The provincial offenses that fall under the new process are Part 1 offences, which include some driving infractions, commercial vehicle infractions, and small Ministry of Natural Resources and Ministry of Environment offences, to name a few.

“No criminal, no drug offences, even some of the more serious traffic infractions do not qualify, this is only for Part 1. For offences we have Part 1, Part 2 and Part 3; Part 3 is offences where we give them a notice to go to court, like suspended driving,” continued Sgt. Webb.

Sgt. Webb wasn’t sure how the point system for licences would be addressed in this system, but Mr. Palonen said the POA is waiting for a review to be done by the Justice of the Peace.

In terms of policing costs, Sgt. Webb told council 51 percent of the OPP wages and benefits is covered by the province, and the other 49 percent is what is divided between the municipalities in the province.

“The first thing they do is look at Manitoulin Island as a whole. The formula is: how many officers are necessary to ensure the residents of the Island are getting full service for every 24-hour period, there would be two officers available. Not necessarily two officers working, but there always has to be one officer available 24 hours a day to service the community,” he explained. “Then they look at geography––how many kilometres there are that need to be covered on highways and secondary roads on Manitoulin Island, and they look at certain calls for service like criminal cases, sudden deaths, missing persons, automobile accidents and investigations.”

“That goes into the formula and they come up with how many officers are required for Manitoulin Island,” said Sgt. Webb. Then the OPP look at the provincial side, he said. Manitoulin Island has 28 OPP officers. Using one officer as an example, consider support: there’s clerical staff, administrative costs, caretakers, building maintenance, fuel for cars. All of this is considered support, not to mention utilities (hydro, water, telephone bills), he told council.

“The way it works out with Manitoulin as a whole is just under 50 percent for wages and benefits for officers paid by municipalities,” said Sgt. Webb. Of the 49 percent paid by municipalities, 85 percent is in wages and benefits and 15 percent is support.

“Once they find out what Manitoulin Island owes as a whole, they divide it between the eight municipalities. A similar formula is used to divide the estimated cost between each municipality,” Sgt. Webb said. He pointed out the total bill for Burpee-Mills in 2011 was approximately $61,000.

“The thing I want to get across and what I will be speaking about again is, say you have an investigation in Evansville and all of a sudden you see 40 OPP officers for a missing person, and they’re dressed in their military gear, you don’t pay one cent, except for our officers,” he said.

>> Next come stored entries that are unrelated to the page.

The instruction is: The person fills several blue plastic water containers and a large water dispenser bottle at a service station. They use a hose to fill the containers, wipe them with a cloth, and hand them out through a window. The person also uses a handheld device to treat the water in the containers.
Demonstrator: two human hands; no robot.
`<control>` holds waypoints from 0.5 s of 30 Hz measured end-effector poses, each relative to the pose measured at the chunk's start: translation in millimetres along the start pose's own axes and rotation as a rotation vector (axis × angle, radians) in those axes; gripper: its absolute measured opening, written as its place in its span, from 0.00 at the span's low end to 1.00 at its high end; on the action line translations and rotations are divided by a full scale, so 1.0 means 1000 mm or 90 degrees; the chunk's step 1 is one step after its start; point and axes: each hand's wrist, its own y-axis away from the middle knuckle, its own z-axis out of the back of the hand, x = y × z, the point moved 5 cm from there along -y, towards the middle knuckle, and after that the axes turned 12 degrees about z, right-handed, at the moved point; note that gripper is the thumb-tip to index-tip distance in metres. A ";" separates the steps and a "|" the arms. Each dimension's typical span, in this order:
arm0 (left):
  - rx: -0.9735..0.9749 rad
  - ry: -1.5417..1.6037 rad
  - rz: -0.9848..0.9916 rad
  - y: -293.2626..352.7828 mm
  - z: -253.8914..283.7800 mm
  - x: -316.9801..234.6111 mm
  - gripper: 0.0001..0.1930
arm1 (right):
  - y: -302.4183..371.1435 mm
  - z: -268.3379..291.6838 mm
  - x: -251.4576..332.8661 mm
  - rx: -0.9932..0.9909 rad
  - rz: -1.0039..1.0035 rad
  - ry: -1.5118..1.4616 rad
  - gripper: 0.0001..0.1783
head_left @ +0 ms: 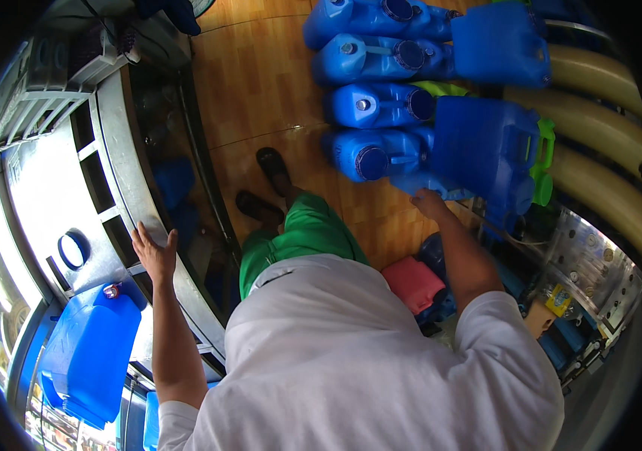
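Observation:
My left hand (155, 254) lies on the edge of a metal counter (122, 143), its fingers spread and nothing in it. On the other side, my right hand (430, 204) is closed, right beside the near end of a light blue water jug (424, 183). What its fingers hold, if anything, is hidden. Just beyond it stands a blue jug with a dark round cap (370, 161), in a row with more blue jugs (366, 105). A darker blue jug (478, 139) sits to the right of this row.
A blue container with a tap (92, 349) stands at the counter's left. Large beige tubes (584, 120) run along the right. A pink container (413, 284) is on the wood-look floor (261, 75) near my right side. A grey rack (35, 113) is at far left.

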 end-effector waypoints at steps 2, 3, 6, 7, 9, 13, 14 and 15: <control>-0.027 -0.073 0.034 -0.006 -0.002 -0.016 0.50 | 0.004 -0.039 -0.035 -0.010 -0.077 -0.100 0.29; -0.038 -0.108 0.052 -0.007 -0.008 -0.021 0.51 | 0.005 -0.052 -0.050 -0.016 -0.116 -0.147 0.34; -0.067 -0.127 0.084 0.002 -0.022 -0.027 0.52 | -0.006 -0.062 -0.033 -0.030 -0.102 -0.112 0.47; -0.083 -0.133 0.091 0.004 -0.023 -0.028 0.52 | -0.014 -0.062 -0.021 -0.043 -0.106 -0.116 0.49; -0.099 -0.137 0.082 0.004 -0.029 -0.022 0.50 | -0.038 -0.060 0.006 -0.068 -0.105 -0.124 0.52; -0.183 -0.124 0.064 0.002 -0.033 -0.021 0.46 | -0.106 -0.069 0.030 -0.078 -0.128 -0.078 0.60; -0.211 -0.120 0.049 0.001 -0.033 -0.022 0.45 | -0.126 -0.072 0.027 -0.082 -0.146 -0.051 0.62; -0.220 -0.136 0.041 0.000 -0.034 -0.021 0.44 | -0.142 -0.079 0.024 -0.086 -0.164 -0.024 0.64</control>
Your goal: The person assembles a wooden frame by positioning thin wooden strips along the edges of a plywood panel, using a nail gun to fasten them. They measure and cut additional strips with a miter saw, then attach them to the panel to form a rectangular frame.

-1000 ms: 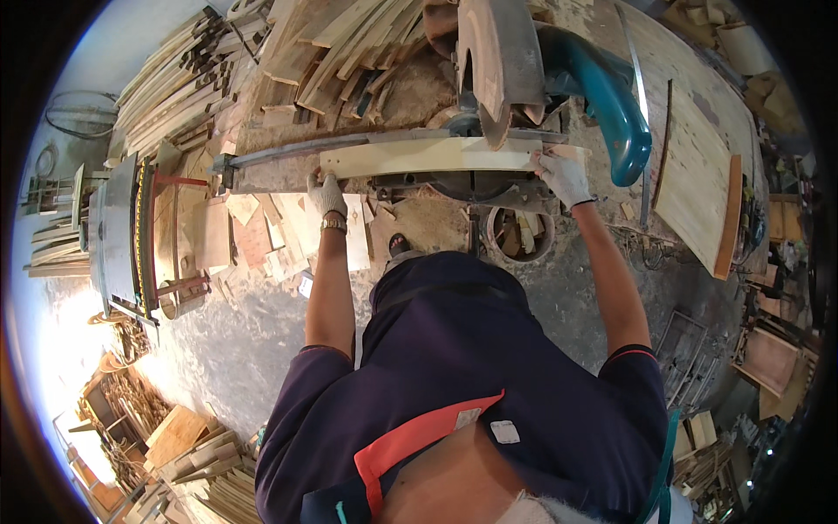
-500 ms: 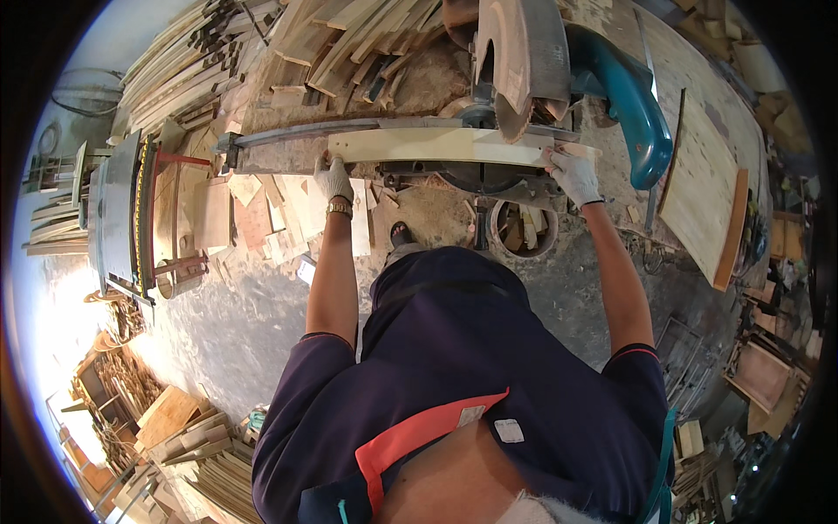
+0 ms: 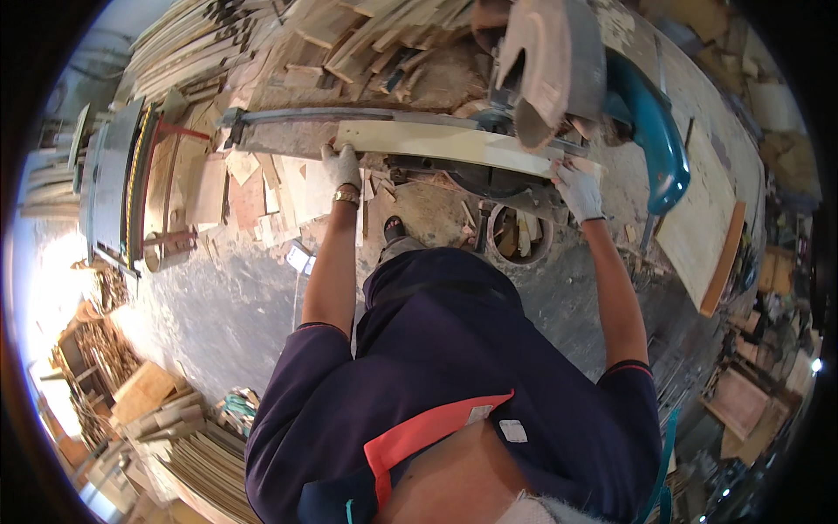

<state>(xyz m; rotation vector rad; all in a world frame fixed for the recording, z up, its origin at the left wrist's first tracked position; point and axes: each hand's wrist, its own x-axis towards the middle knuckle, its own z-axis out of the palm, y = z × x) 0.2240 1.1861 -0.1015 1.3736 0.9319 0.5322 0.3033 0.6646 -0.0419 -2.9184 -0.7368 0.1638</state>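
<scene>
A long pale wooden board (image 3: 428,141) lies across the bed of a mitre saw, along its dark metal fence (image 3: 305,114). My left hand (image 3: 341,168), in a white knit glove, grips the board near its left end, and its fingertips are partly hidden. Toward the other end my gloved right hand (image 3: 576,189) pinches the near edge, right of the blade. Over the board hangs the saw's grey blade guard (image 3: 559,70), with the toothed blade edge showing just above the wood. The saw's teal handle (image 3: 661,162) is to the right, with no hand on it.
A round bin (image 3: 522,234) of offcuts stands below the saw. Stacked timber (image 3: 384,39) fills the far side. At left is a flat-topped machine table (image 3: 113,179) with red bars. Flat scraps (image 3: 271,196) litter the floor; a large panel (image 3: 698,231) lies at right.
The whole view has turned slightly clockwise. Both hands keep their hold on the board, and the board shows no clear shift against the saw.
</scene>
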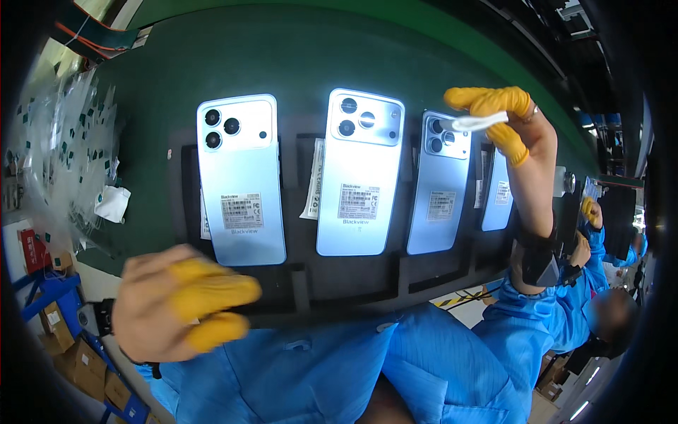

Also, extra foot patrol, RIDE program, spot checks and seatbelt checks; any proactive police work has no fluctuation to the cost to the municipality according to the sergeant.

What municipalities pay for is the reactive work like fatalities. If there’s an investigation for two or three days, these costs impact the community financially. “This is why we do the proactive work, so we prevent the reactive work. First and foremost is public safety,” added the sergeant.